Pourtant en tête dans les sondages pour les élections européennes, la candidate LREM enchaîne les polémiques avec le risque de décrédibiliser la majorité pour le scrutin de mai prochain. Bref passage à vide ou longue traversée du désert ? Retour sur un début de campagne compliqué avec une communication parfois hasardeuse.

Une entrée en campagne étonnante

Lors de « l’Émission politique » le jeudi 14 mars, l’ancienne ministre chargée des affaires européennes affrontait Marine Le Pen galvanisée par la longue séquence des gilets jaunes et forte de sondages prometteurs.

Face à celle-ci, Nathalie Loiseau annonce sa candidature de manière étonnante, provoquant les rires feints ou réels de son adversaire, et les moqueries du public. Elle déclare : « Madame Le Pen, je voudrais vous dire bravo. Bravo parce que vous avez réussi à me faire changer d’avis. Je suis rentrée sur ce plateau et, je vous l’ai dit, je vous ai dit que je n’étais pas candidate […] ». Difficilement crédible, certains ironisent en se demandant si l’ancienne ministre est passée par les cours Florent pour livrer une telle prestation.

L’invitation à la messe et la suppression de l’ENA

Dimanche 14 avril, dans un communiqué de presse transmis aux rédactions, Nathalie Loiseau convie les journalistes à une messe à l’Eglise du Saint-Esprit. Cet événement religieux ouvert à la presse provoque des réactions, notamment de la France Insoumise qui y voit une atteinte à la laïcité. La polémique pouvait prendre davantage d’espace médiatique, mais celle-ci est rapidement éclipsée par l’incendie spectaculaire de Notre-Dame.

La tragédie patrimoniale catalyse l’ensemble des attentions et des analyses, sauvant Loiseau d’un deuxième faux pas. C’était avant que le Président Emmanuel Macron ne la mette indirectement dans l’embarras.
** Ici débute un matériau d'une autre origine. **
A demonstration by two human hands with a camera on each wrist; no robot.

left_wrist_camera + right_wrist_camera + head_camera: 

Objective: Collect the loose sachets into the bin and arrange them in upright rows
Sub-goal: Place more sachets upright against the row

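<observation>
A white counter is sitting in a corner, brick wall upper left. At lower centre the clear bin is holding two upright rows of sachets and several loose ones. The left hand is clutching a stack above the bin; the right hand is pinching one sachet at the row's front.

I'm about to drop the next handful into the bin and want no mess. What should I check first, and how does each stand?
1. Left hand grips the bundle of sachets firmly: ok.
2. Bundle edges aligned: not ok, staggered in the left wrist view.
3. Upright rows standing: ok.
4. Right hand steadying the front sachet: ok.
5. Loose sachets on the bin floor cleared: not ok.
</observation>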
En effet, depuis mardi, les mesures de son discours avorté circulent dans la nature sans émetteur et surtout sans justification. Parmi elles, la suppression de l’ENA. Totem pour certains ou bouc émissaire pour d’autres, ce possible sacrifice de l’école des élites décrédibilise Nathalie Loiseau dans la mesure où elle dirigea cette école de 2012 à 2017.

Loiseau sur une liste d’extrême droite à Sciences-Po : le cadeau de Mediapart

Lundi, le site d’investigation révèle que celle qui se présente comme le barrage au Rassemblement National figurait pendant ses études sur une liste d’union des droites, mouvement lié au GUD. Le plus étonnant n’est pas cette annonce, mais sa réponse et sa communication une fois de plus désastreuse. Au lieu d’assumer, l’entourage dément, Loiseau finit par reconnaître une erreur, puis accuse Mediapart d’être un allié objectif du quotidien Minute.

Le mal est fait : la succession d’affirmations puis de contradictions montre un amateurisme et une gêne évidente. Pourtant vraie technicienne sur les questions européennes, Nathalie Loiseau peine à convaincre sur la forme. Ses adversaires lui objecteront une phrase de Victor Hugo : « La forme, c’est le fond qui remonte à la surface ».